次に、ECTを、静止したアームと、PBSで満たされた37度摂氏気性のオルガンバスを備えた延長動的機械式リオメーターのトランスデューサアームにクランプされた2つのフックに移します。1秒あたりのフック間の初期距離の約1%にリオメーターを設定することにより、一定の直線速度で単軸張力を適用します。一定の延伸速度は、一般的な ECT 寸法で使用できます。
トランスデューサの力を引き裂き、ストレッチを開始します。断面面積によって測定された力を正常化した後、ECT破裂のポイントまで記録し続け、異なる生体力学パラメータを決定する応力-ひずみ曲線をプロットします。組織がマイクロ破砕を開始する直前に、弾性領域の上限は降伏点に対応し、その株は組織の弾力性の尺度である。

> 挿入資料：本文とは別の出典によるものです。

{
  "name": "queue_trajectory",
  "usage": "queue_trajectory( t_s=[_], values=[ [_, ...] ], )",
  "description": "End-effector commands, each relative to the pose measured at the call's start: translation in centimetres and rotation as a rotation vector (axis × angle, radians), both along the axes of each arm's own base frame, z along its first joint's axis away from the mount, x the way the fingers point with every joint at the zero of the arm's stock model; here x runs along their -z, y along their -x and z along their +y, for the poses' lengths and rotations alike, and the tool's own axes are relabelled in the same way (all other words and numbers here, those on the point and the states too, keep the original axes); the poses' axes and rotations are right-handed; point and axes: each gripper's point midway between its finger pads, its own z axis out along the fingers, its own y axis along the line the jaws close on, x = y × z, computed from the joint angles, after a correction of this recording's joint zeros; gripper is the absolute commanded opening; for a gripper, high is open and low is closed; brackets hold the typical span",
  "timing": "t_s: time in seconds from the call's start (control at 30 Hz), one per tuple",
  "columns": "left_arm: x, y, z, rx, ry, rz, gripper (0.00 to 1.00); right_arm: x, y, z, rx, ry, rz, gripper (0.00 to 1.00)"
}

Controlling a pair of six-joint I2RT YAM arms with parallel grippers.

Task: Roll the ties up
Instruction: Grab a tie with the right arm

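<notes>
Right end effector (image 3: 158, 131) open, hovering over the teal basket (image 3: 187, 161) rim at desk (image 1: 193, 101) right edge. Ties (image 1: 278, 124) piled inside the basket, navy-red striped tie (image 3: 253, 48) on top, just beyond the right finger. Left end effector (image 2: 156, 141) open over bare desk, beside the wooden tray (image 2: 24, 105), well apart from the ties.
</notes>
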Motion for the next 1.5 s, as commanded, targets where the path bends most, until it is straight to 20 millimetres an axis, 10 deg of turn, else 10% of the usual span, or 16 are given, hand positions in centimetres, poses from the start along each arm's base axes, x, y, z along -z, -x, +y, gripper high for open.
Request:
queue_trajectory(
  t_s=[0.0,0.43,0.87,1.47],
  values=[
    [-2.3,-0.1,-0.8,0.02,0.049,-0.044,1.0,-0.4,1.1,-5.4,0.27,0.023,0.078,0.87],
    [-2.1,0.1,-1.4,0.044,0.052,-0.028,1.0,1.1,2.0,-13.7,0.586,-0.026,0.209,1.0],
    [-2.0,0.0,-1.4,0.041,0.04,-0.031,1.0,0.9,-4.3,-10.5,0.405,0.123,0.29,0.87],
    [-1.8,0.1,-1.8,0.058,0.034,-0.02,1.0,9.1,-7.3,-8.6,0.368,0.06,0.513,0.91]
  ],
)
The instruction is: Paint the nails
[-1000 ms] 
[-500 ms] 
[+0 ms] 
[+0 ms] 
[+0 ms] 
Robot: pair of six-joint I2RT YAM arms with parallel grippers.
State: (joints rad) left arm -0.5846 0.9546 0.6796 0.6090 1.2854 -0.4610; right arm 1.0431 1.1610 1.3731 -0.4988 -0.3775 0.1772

プラスチック領域は降伏点と故障点の間にあります。故障点は組織の破裂によるストレスの急激な低下に対応し、組織の拡張性の尺度である究極の株を定義する。3番目の測定点は、組織がストレッチ中に壊れることなく耐えることができる最高のストレスによって定義される最大強度に対応します。
曲線下の領域によって与えられる弾力性と靭性は、それぞれ降伏点および故障点までの組織によって吸収されるエネルギーに対応する。取得した曲線ごとに、弾性領域の線形部分の傾きはヤング率(弾性率とも呼ばれる)に対応します。組織の剛性を測定する機械的性質である。
このプロトコルを使用して、制御条件下で、FCSの存在下でECT圧縮と収縮は、鋳造の数時間後に続き、特に5日目まで増加した。ECTをアクチン重合阻害剤ラトルンクリンAで処理した場合、ECT圧縮は対照と比較して有意に高い断面面積によって示されるように減少した。組織の収縮は、培養の5日間で評価された。
ラトランクリンAがない場合、収縮は5日目まで徐々に増加し、約40%の収縮に達した。しかし、ラトランクリンA存在は、組織収縮に影響を与えた結果、約20%の最大収縮をもたらした。アクチン重合阻害は、対照上の組織剛性の約50%の有意な減少につながった。
これらの結果は、作用イン細胞骨格完全性がECT圧縮、収縮、および硬化に不可欠であることを示す。信頼性の高い高品質のコラーゲン溶液を選択し、高い生存率を持つ単細胞懸濁液を使用して、設計された結合組織を再構成することが重要です。